Does a long commute cause stress on the job?
A French consultancy, Technologia, looked into this question. Its efforts are a model to understand how companies can use proprietary research to advance their marketing.
The context
The French workplace is heavily regulated. In larger firms, committees with employee representatives discuss business information, workplace safety, or site closures. In doing their work, these committees solicit input from consultancies that do audits and offer advice. (Consultancies also act for management, for example in putting together required paperwork for a layoff or site closure plan.) When a committee chooses a consultancy, the committee is probably confronted with bad news, and time might be short; urgency often limits the consultancy selection process.
The study
Technologia is an established consultancy. It has carried out big-scale projects, reported in the media: in the wake of a perceived suicide wave at France Telecom, its survey tended to show that France Telecom personnel feel stressed.
Technologia put together a survey. It then interviewed 63 people and had 92 respondents complete a questionnaire. (I couldn’t tell whether the 63 interview subjects figure among the 92 survey respondents.) To the extent Technologia surveyed its clients, it was able to solidify relationships by underscoring its intellectual seriousness and by valuing client input.
The completed work, Impact study of mass transit in the Paris area on employee and enterprise health, runs 72 pages and reads like a master’s thesis. The title promises more than the study actually delivers. The study is in not medical and does not establish a causal relation between commuting and health. For this reader, it instead catalogs issues that commuting presents to employees and their employers.
To an extent, it’s beside the point whether the study answers the question it poses. No one will counter that commuting is pleasurable. What matters is that the issue has been put on the table.
How the research is marketed
Technologia seems to limit circulation of its study to clients and prospects. My request for a copy went unanswered. I accessed the report through an article in French daily Liberation, which I found referenced on a blog by a union activist. The report is perennial enough that I expect that the consultancy will be able to use it for several years.

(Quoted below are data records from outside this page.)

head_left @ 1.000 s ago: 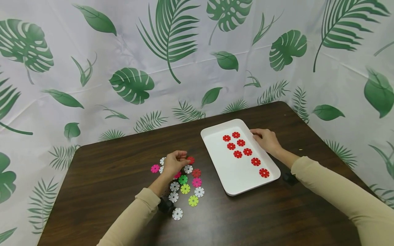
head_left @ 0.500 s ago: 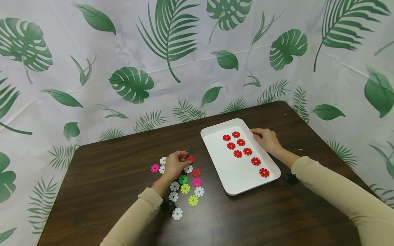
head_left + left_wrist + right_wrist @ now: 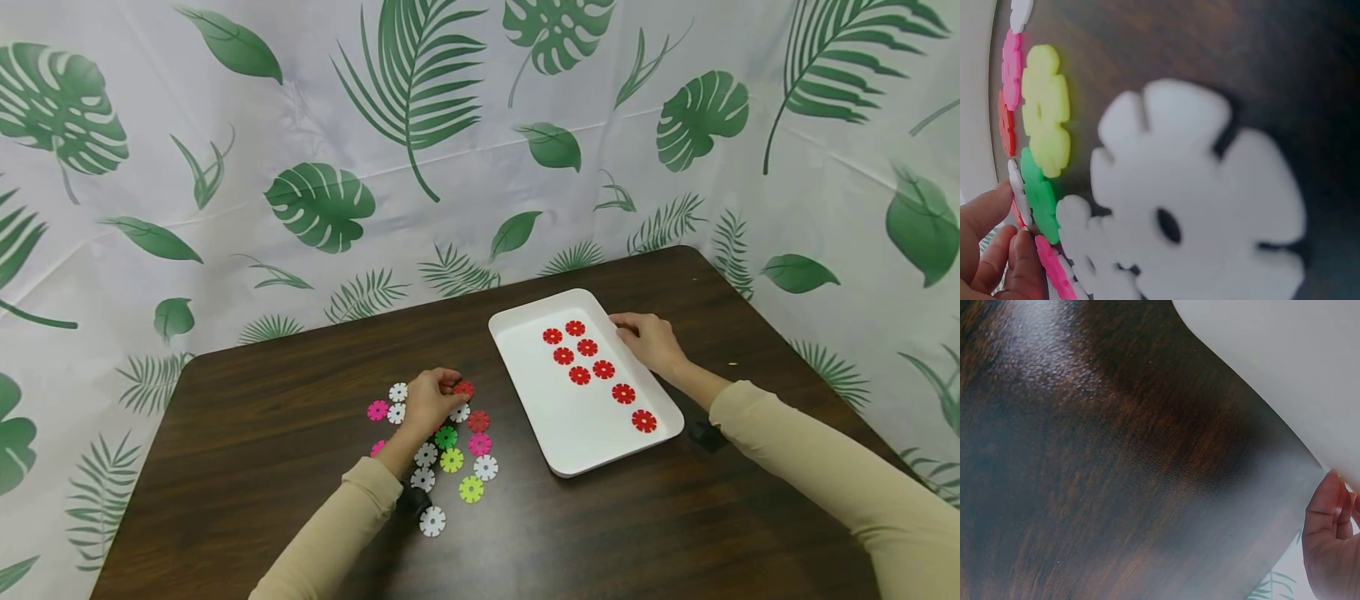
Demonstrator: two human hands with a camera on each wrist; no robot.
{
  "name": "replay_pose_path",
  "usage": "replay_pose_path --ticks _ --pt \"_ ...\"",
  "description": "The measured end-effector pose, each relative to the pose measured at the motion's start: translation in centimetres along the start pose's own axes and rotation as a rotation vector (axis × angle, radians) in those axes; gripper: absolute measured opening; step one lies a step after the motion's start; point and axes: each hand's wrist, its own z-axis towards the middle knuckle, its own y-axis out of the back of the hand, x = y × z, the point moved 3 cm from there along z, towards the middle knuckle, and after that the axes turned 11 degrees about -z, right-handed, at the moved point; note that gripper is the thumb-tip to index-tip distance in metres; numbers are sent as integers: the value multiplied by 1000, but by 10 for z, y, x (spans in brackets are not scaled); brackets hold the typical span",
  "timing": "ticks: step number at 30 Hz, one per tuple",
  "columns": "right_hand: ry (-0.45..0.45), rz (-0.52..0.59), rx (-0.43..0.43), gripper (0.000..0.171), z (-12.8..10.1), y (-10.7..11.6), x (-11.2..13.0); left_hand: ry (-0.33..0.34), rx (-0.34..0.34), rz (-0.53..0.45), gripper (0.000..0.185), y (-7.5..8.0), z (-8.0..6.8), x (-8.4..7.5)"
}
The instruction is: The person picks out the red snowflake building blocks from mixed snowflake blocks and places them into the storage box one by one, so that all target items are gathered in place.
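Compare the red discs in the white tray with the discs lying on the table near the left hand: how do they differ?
The tray discs are all red; the table discs are mixed: white, pink, green, yellow, red. The tray discs lie spread apart inside the white tray; the table discs crowd together on the bare table. The left hand touches only the table discs. Both are flat, notched rounds.

Both arms wear long sleeves of soft beige knit cloth — plain, with no print, logo or stripe. The left sleeve (image 3: 330, 529) rises from the lower middle of the head view and ends in a snug cuff at the wrist; a small black rounded device (image 3: 412, 502) sits just under that cuff. The right sleeve (image 3: 825, 467) enters from the lower right, wrinkled along the forearm, its cuff closing above a second small black device (image 3: 705, 433). Both hands are bare — no rings, no gloves.
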Motion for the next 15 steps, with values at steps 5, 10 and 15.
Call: replay_pose_path --ticks 5,10,15 --pt "-1 -4 3 36 0 0 1 -14 2 32 31 0 1 -1" --pt "-2 -4 4 36 -1 1 2 -24 11 49 29 1 1 -2" --pt "-3 -6 4 37 -1 1 3 -17 26 55 27 1 2 -4"
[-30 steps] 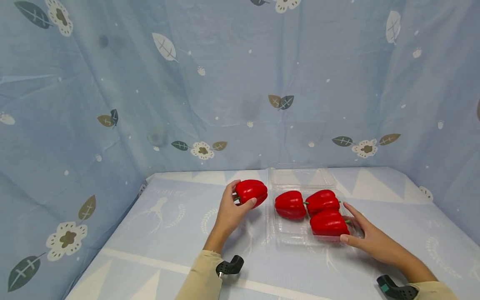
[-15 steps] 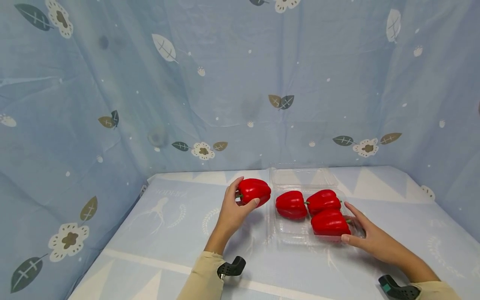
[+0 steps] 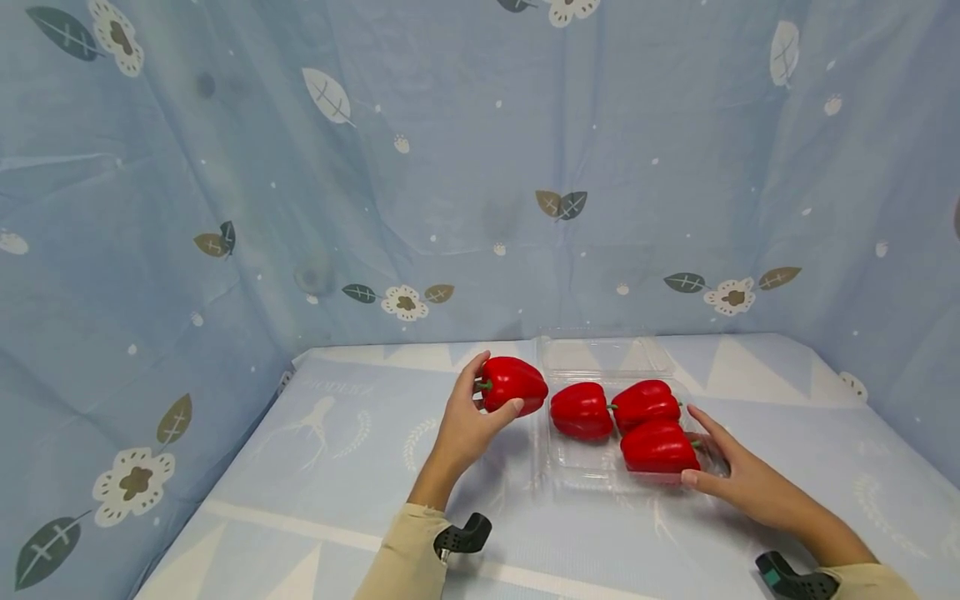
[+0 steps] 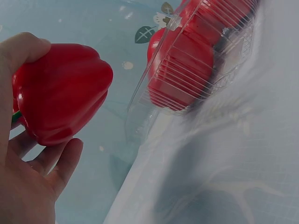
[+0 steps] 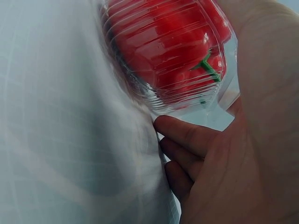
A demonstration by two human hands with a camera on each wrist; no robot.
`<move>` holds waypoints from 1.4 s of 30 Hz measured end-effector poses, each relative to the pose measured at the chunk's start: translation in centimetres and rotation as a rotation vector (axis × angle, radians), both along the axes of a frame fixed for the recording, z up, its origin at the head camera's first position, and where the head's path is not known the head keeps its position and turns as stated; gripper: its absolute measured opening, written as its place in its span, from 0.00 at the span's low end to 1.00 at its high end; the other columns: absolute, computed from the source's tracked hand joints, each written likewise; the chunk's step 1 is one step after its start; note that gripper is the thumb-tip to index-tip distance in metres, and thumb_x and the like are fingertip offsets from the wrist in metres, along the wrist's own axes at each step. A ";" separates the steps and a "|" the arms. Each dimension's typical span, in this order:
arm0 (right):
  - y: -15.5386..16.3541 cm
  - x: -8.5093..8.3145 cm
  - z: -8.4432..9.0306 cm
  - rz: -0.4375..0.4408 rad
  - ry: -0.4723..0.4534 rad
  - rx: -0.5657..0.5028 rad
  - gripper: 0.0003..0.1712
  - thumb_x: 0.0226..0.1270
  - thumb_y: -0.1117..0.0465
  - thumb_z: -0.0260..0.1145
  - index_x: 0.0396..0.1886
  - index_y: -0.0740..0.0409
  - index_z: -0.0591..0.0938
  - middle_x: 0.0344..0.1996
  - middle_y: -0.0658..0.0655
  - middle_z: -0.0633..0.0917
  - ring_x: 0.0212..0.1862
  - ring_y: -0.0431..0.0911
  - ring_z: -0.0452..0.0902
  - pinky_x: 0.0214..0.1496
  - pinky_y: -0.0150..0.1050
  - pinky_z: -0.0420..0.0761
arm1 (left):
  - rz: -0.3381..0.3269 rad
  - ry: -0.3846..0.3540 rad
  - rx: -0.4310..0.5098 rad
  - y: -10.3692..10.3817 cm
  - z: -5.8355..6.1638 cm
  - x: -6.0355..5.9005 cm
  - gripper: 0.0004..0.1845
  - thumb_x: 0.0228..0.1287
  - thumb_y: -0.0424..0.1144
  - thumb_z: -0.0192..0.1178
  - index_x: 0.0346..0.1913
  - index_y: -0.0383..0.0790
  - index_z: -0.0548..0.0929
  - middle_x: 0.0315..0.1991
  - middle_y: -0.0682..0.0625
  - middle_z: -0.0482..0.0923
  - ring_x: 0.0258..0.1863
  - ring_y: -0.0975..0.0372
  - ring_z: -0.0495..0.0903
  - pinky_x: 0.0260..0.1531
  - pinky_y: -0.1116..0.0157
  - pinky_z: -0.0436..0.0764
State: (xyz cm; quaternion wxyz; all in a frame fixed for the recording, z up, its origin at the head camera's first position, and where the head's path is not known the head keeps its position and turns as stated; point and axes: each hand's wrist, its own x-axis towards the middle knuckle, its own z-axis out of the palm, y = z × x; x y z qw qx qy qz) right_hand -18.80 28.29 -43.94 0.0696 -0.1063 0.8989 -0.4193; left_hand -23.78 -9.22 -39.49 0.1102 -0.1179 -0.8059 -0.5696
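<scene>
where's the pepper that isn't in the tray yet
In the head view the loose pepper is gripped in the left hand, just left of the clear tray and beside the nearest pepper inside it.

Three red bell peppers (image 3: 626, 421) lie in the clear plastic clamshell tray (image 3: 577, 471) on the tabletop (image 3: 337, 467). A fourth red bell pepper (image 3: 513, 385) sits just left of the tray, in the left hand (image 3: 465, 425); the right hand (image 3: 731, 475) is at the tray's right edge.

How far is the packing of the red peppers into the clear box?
Three red peppers already lie in the clear box. The left hand grips the fourth pepper just left of the box rim, above the table. The right hand steadies the box. The near-left spot is free; the lid is open.
</scene>
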 end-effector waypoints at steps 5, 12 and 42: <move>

Technologia carried out an impressive marketing campaign through French media. On a Monday, major French dailies reported on the study: in addition to Liberation, the study was reported in Le Parisien –the daily of choice for taxi drivers and commuters– Le Figaro, and Le Monde. Weeklies and television news also picked up the story. Especially in the Paris area, there are plenty of disgruntled commuters. The story resonates with many and confirms provincials’ worst suspicions about life in the capital.
Technologia offers readers a sort of handout to follow up on news reports. The handout is posted on the consultancy’s web site –which this visitor found dull– and especially through hypertext links in media reports posted on the web, such as on sites of French newspapers.
The handout is not a summary of the study. It’s instead a call for action. It’s a two-page Manifesto (!), with a ten-point plan. Most of the suggestions are matters of public policy, not action points for employers; they all struck this reader as aspirational. The design and layout of the Manifesto rivals that of the study. It clearly identifies Technologia as its source and solicits reactions from readers.